Fix gene panel edit and clarify custom inheritance models

[4.45]

Added

Changed

• Start Scout also when loqusdbapi is not reachable
• Clearer definition of manual standard and custom inheritance models in gene panels

Fixed

• Gene panel crashing on edit action

Improved gene symbol alias handling in variants filtering

[4.44]

Added

Changed

• Display Gene track beneath each sample track when displaying splice junctions in igv browser
• Check outdated gene symbols and update with aliases for both RD and cancer variantS

Fixed

• Added query input check and fixed the Genes API endpoint to return a json formatted error when request is malformed
• Typo in ACMG BP6 tooltip

New gene index in OMIM diagnoses and avoid dropping HPO and OMIM terms collection when updating database

[4.43.1]

Added

• Added database index for OMIM disease term genes

Changed

Fixed

• Do not drop HPO terms collection when updating HPO terms via the command line
• Do not drop disease (OMIM) terms collection when updating diseases via the command line

Fix missing indexes after genes update.
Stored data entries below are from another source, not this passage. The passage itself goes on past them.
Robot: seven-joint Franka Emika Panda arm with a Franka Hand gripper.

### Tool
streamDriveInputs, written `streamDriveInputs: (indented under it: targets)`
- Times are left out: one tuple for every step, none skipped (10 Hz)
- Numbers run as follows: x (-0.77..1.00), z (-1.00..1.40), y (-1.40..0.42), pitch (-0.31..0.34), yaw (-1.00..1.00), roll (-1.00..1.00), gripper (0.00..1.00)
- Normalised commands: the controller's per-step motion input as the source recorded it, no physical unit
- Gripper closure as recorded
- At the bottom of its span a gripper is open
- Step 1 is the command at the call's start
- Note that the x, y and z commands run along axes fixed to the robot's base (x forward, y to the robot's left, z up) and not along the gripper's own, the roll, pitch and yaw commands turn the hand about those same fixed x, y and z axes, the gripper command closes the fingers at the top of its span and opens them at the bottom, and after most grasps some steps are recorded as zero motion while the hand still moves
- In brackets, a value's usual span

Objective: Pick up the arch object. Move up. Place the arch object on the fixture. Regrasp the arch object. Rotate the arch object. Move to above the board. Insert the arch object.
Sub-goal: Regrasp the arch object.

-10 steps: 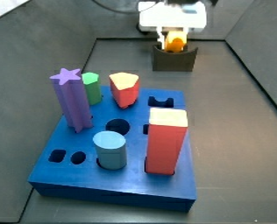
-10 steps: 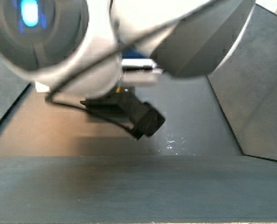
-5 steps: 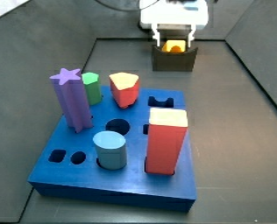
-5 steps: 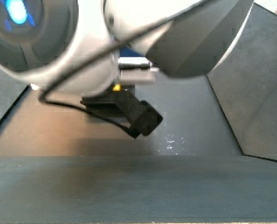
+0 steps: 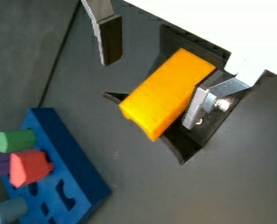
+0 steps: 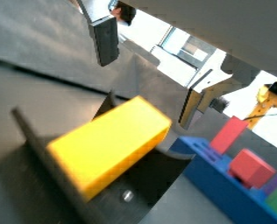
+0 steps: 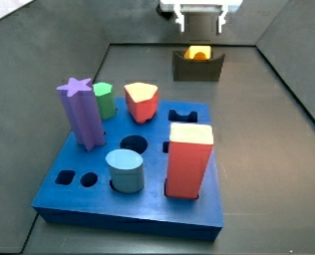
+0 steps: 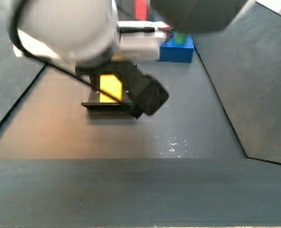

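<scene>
The arch object (image 7: pixel 197 53), yellow on top with orange sides, rests in the notch of the dark fixture (image 7: pixel 197 70) at the back of the floor. My gripper (image 7: pixel 201 18) hangs open above it, and its fingers are clear of the piece. In both wrist views the arch object (image 5: pixel 165 92) (image 6: pixel 106 149) lies in the fixture (image 5: pixel 189 150) (image 6: pixel 152 182) below the spread fingers (image 5: pixel 110 37) (image 6: pixel 103 41), and nothing is held between them. The blue board (image 7: pixel 87 199) lies nearer the front. A side view shows the arch object (image 8: pixel 109 85) seated in the fixture (image 8: pixel 98 107).
On the board stand a purple star post (image 7: pixel 81 112), a green peg (image 7: pixel 105 100), a red pentagon peg (image 7: pixel 142 101), a blue-grey cylinder (image 7: pixel 126 170) and a big red block (image 7: pixel 188 164). Dark walls enclose the floor on the sides.
My gripper has let go of the arch object and risen straight up from the fixture. The arch object stays in the notch.
</scene>
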Motion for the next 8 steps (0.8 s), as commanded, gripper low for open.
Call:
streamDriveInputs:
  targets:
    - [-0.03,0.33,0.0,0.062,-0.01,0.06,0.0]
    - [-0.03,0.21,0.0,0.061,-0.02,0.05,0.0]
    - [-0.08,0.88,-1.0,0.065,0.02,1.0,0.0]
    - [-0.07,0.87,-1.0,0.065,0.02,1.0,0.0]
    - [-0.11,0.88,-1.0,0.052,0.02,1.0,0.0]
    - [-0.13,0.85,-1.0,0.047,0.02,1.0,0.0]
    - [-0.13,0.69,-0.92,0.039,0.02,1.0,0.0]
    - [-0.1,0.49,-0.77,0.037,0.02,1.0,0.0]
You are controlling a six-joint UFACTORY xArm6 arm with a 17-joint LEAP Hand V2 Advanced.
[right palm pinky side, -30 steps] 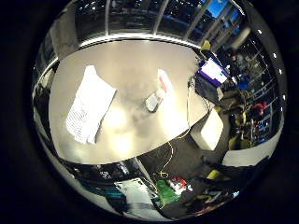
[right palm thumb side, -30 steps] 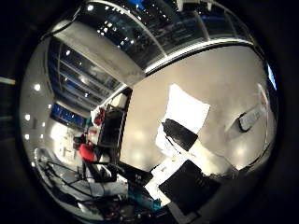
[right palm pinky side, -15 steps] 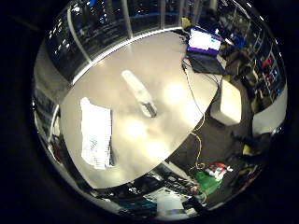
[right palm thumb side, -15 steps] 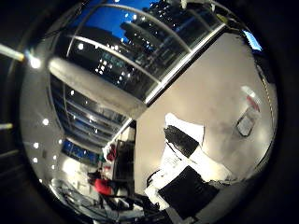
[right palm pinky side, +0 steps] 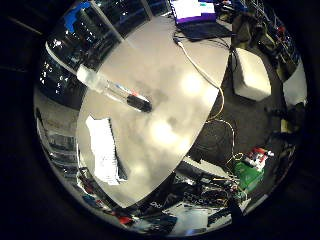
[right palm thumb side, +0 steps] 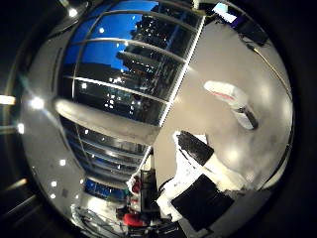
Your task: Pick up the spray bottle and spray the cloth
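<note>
The spray bottle (right palm pinky side: 112, 88) lies on its side on the grey table (right palm pinky side: 175, 110); its body is clear and its head is dark. The white cloth (right palm pinky side: 103, 150) lies flat on the same table, a short way from the bottle. The right thumb side palm view shows the bottle (right palm thumb side: 230, 99) on the table away from the palm. My hand (right palm thumb side: 198, 164) shows there as black and white finger parts reaching in from the edge, relaxed and holding nothing. The hand is well above the table, touching neither thing.
An open laptop (right palm pinky side: 195, 10) stands at the table's far edge, and a white box-like thing (right palm pinky side: 252, 72) stands on the floor beside the table. Large windows (right palm thumb side: 129, 59) with a night city lie beyond the table.
Both views have swung round, so the camera has turned with the hand. The bottle and the cloth lie on the table as before.
</note>
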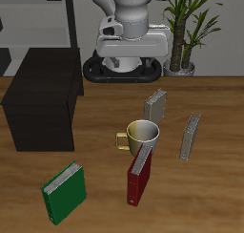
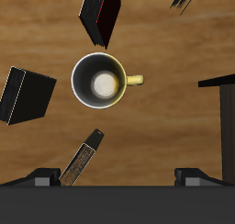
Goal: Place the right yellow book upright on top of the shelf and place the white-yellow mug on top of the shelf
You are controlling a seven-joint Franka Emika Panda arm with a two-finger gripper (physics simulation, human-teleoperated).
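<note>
So the right yellow book (image 1: pixel 155 107) is standing on the table way below the hand. In the wrist view it sits just inside one of the two fingers (image 2: pixel 37 178), so it's off-centre under the gripper (image 2: pixel 117 179). The jaws are spread wide with nothing in them, and the hand is hanging high up, well clear of everything. The white-yellow mug (image 2: pixel 99 81) is the next thing out from the hand past that book, upright, yellow handle sticking out toward the shelf (image 2: pixel 220 117), which is off to the side beyond the other finger. The other tan-grey book (image 1: pixel 191 138) stands apart on the mug's far side from the shelf. The dark red book (image 1: pixel 139 175) is just past the mug, and the green book (image 1: pixel 64 192) is farthest from the hand. Can't make out any print on the covers at this size.
</note>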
Custom collections index building/updating

[4.43]

Added

• Specify which collection(s) update/build indexes for

Changed

Fixed

• Do not drop genes and transcripts collections when updating genes via the command line

Freeze PyMongo version, speedup creating/updating of gene panels and Phenomizer timeout problems

[4.42.1]

Added

Changed

Fixed

• Freeze PyMongo lib to version<4.0 to keep supporting previous MongoDB versions
• Speed up gene panels creation and update by collecting only light gene info from database
• Avoid case page crash on Phenomizer queries timeout

Better cancer SV filtering, stricter config file checks on case loading and other improvements

[4.42]

Added

• Choose custom pinned variants to submit to MatchMaker Exchange
• Submit structural variant as genes to the MatchMaker Exchange
• Added function for maintainers and admins to remove gene panels
• Admins can restore deleted gene panels
• A development docker-compose file illustrating the scout/chanjo-report integration
• Show AD on variants view for cancer SV (tumor and normal)
• Cancer SV variants filter AD, AF (tumor and normal)
• Hiding the variants score column also from cancer SVs, as for the SNVs

Changed

• Enforce same case _id and display_name when updating a case
• Enforce same individual ids, display names and affected status when updating a case
• Improved documentation for connecting to loqusdb instances (including loqusdbapi)
• Display and download HPO gene panels' gene symbols in italics
• A faster-built and lighter Docker image
• Reduce complexity of panels endpoint moving some code to the panels controllers
• Update requirements to use flask-ldap3-login>=0.9.17 instead of freezing WTForm

Fixed

• Use of deprecated TextField after the upgrade of WTF to v3.0
• Freeze to WTForms to version < 3
• Remove the extra files (bed files and madeline.svg) introduced by mistake
• Cli command loading demo data in docker-compose when case custom images exist and is None
• Increased MongoDB connection serverSelectionTimeoutMS parameter to 30K (default value according to MongoDB documentation)
• Better differentiate old obs counts 0 vs N/A
• Broken cancer variants page when default gene panel was deleted
• Typo in tx_overview function in variant controllers file
• Fixed loqusdbapi SV search URL
• SV variants filtering using Decipher criterion
• Removing old gene panels that don't contain the maintainer key.

v4.41.1 hotfix release

This is a hot fix patch release, correcting a crash issue with case general report generation when reports include assessments for a variant with different assessments on other cases for the same institute (same variant_id, institute_id different case_id).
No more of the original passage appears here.